If you thought text message marketing was a safe and effective way to stay connected with your customers, Texas just threw a wrench into your playbook. On September 1, 2025, Senate Bill 140 officially went into effect, dramatically expanding the state’s “mini-TCPA” (Telephone Consumer Protection Act) to include text messages.
I am not a lawyer, and this is not legal advice. This article is a well-intentioned heads-up for businesses trying to stay compliant and competitive. Consider it a marketer’s perspective on a law that may be well-meaning but feels like regulatory overreach. In other words: text at your own risk.
What SB 140 Requires
Here’s the gist of what the new law says about text message marketing in Texas:
- Texts are now considered telemarketing. Any message that encourages the purchase, rent, or receipt of an item can be regulated.
- Registration and Fees: Businesses must register annually with the Texas Secretary of State, pay a $200 filing fee, and post a $10,000 security bond.
- Message Disclosures: You may be required to provide copies of planned messages or workflows.
- Quiet Hours: No texts before 9am or after 9pm (Monday–Saturday), or before noon on Sundays.
- Do-Not-Call Compliance: You must scrub your list against both the Texas and National Do-Not-Call lists.
- Enforcement: Penalties are steep—up to $5,000 per violation, plus liability under the Texas Deceptive Trade Practices Act (DTPA), which can mean lawsuits, treble damages, and attorney fees.
Official bill text: Texas SB 140
Further reading:
Paul Hastings analysis,
Godfrey & Kahn summary,
Klaviyo compliance overview
Where It Gets Messy
From a marketing perspective, the biggest problem isn’t what’s written—it’s what isn’t clear.
Does SB 140 apply to:
- Missed call text-backs?
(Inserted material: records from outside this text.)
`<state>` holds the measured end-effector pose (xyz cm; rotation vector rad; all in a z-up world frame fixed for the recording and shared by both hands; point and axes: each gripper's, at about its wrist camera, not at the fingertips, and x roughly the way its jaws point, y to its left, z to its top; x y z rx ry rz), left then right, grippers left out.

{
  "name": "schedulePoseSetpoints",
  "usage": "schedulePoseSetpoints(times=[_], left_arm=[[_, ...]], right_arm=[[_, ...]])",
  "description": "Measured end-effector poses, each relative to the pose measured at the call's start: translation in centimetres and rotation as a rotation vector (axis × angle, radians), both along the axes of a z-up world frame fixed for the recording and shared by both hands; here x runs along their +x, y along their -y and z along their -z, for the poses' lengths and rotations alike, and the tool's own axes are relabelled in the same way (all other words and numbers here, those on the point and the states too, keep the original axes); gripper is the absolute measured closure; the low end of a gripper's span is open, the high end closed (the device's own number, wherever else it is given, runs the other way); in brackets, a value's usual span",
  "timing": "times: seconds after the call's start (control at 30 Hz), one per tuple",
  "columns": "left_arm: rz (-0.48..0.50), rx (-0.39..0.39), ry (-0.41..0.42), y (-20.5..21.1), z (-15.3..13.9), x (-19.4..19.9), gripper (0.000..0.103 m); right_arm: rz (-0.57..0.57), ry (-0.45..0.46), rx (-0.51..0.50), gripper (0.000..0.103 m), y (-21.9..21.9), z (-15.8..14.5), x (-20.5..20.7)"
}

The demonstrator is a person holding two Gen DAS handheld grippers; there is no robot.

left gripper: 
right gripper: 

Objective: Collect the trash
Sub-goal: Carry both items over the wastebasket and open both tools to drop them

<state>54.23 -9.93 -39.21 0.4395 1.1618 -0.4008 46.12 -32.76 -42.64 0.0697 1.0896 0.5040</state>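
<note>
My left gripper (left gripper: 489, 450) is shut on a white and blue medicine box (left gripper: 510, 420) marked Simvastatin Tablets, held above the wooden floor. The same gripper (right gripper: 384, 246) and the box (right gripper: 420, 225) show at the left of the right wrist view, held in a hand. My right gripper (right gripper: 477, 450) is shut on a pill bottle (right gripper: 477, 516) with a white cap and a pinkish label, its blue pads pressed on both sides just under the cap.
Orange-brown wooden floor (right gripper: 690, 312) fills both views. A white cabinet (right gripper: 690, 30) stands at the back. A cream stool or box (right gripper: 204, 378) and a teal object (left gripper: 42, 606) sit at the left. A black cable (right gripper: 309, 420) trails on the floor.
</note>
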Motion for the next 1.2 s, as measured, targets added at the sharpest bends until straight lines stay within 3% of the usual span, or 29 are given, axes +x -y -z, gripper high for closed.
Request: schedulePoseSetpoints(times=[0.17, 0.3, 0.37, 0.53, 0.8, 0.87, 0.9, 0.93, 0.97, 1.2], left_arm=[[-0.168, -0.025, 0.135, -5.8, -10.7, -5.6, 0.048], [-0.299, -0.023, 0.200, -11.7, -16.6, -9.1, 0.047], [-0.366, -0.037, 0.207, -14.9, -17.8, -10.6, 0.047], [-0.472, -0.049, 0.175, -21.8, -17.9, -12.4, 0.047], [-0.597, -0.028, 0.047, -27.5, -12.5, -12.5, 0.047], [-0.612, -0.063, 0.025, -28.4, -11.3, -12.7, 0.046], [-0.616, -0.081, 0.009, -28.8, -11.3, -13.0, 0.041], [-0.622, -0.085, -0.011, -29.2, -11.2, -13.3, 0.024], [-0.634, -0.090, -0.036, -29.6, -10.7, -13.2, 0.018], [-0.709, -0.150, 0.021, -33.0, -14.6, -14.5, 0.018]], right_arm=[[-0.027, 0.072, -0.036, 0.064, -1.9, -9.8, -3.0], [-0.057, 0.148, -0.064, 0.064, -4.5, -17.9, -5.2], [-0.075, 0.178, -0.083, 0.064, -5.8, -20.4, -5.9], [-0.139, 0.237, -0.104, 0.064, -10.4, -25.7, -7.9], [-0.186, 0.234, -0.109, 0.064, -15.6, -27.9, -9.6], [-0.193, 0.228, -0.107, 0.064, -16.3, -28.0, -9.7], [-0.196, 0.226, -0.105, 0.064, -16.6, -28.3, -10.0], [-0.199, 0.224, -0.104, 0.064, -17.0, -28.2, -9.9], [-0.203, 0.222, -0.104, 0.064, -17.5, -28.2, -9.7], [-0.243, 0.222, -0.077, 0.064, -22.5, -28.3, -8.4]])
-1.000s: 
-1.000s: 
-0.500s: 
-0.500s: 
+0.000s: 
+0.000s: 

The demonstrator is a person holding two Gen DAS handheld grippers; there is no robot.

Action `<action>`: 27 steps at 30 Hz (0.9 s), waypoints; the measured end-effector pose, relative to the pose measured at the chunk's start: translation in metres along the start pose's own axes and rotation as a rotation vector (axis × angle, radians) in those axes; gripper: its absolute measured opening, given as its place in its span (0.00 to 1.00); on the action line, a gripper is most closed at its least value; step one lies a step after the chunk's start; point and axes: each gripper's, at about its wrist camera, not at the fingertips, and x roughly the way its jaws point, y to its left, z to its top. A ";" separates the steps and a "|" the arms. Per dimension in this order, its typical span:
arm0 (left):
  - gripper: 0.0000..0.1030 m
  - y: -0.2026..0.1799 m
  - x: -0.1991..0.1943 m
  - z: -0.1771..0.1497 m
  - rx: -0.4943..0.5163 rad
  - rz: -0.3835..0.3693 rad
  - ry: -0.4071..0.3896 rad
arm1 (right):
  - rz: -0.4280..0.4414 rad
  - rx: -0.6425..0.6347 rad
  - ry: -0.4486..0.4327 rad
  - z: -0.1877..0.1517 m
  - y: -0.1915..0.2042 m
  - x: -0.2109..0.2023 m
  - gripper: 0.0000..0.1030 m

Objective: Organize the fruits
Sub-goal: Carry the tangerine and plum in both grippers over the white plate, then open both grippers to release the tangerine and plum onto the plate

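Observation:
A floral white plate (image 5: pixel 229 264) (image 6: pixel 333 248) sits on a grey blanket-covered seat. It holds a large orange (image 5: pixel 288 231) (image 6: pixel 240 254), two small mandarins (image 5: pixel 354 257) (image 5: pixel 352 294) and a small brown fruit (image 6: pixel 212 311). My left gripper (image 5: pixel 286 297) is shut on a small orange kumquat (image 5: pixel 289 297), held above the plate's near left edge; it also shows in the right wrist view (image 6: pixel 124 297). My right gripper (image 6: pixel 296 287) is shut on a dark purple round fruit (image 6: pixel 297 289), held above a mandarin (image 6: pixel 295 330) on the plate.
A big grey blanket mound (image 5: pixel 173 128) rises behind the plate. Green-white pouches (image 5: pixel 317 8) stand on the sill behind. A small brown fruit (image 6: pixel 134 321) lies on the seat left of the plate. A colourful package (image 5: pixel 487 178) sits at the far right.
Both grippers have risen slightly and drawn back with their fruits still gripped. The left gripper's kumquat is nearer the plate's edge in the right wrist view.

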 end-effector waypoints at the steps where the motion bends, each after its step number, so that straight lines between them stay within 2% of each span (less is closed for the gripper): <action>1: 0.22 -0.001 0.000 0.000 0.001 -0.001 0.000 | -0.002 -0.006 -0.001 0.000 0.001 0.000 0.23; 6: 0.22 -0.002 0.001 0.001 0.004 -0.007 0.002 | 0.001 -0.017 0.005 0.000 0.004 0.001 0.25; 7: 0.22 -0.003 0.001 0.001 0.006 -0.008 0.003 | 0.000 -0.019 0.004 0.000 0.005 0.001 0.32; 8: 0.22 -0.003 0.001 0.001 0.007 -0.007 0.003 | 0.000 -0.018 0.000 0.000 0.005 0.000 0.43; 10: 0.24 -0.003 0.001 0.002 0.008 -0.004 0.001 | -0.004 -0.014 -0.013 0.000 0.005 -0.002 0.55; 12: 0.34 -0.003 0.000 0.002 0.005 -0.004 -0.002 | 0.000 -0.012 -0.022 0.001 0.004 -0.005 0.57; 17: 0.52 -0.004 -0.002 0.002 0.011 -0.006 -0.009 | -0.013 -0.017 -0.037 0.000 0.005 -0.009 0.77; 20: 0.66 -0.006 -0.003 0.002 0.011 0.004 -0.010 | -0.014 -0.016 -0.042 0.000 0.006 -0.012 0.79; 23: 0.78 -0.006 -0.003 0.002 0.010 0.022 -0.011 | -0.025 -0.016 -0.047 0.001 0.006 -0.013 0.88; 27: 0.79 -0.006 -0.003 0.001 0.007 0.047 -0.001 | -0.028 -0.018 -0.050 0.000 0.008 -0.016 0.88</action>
Probably—if they’re promotional, yes. But what if they’re just acknowledgments? Ambiguous.
- Calendar appointment confirmations? These feel transactional, but the law doesn’t carve out clear exemptions.
- Website form “message received” texts? Transactional in nature, but could regulators argue otherwise? Possibly.
- Marketing workflows with opt-ins? Likely covered—your safest bet is to treat them as solicitations.
The bottom line: the line between “transactional” and “marketing” is blurry. And blurry can mean expensive.
Enforcement Headaches for Small Businesses
How is a small business realistically supposed to:
- Check two separate Do-Not-Call lists?
- Track customers who move to Texas (hello, ex-California transplants)?
- Prove consent in court if challenged by regulators?
Yes, opt-in forms help. But what if someone on the DNC list still fills one out? Will a regulator side with the business—or the consumer? The burden of proof is firmly on you. Keep airtight records of opt-in forms: date, time, IP address, the exact language displayed, and preferably a double opt-in.
The $10,000 Bond Requirement
- You don’t actually pay $10,000 up front—you purchase a surety bond that guarantees coverage up to that amount.
- Cost: usually about 1–10% annually of the bond value depending on credit—roughly $100–$1,000 per year out of pocket.
- Still, it’s one more barrier for Main Street businesses trying to market responsibly.
A Bigger Problem: Commerce vs. Compliance
If other states adopt Texas’s model, we’re looking at a messy patchwork of rules that make modern customer communication nearly impossible.
Large corporations will find a way. But small businesses? They’ll be forced to choose between:
- Stopping text marketing altogether, or
- Risking fines and lawsuits for doing what customers want—timely reminders, confirmations, and updates.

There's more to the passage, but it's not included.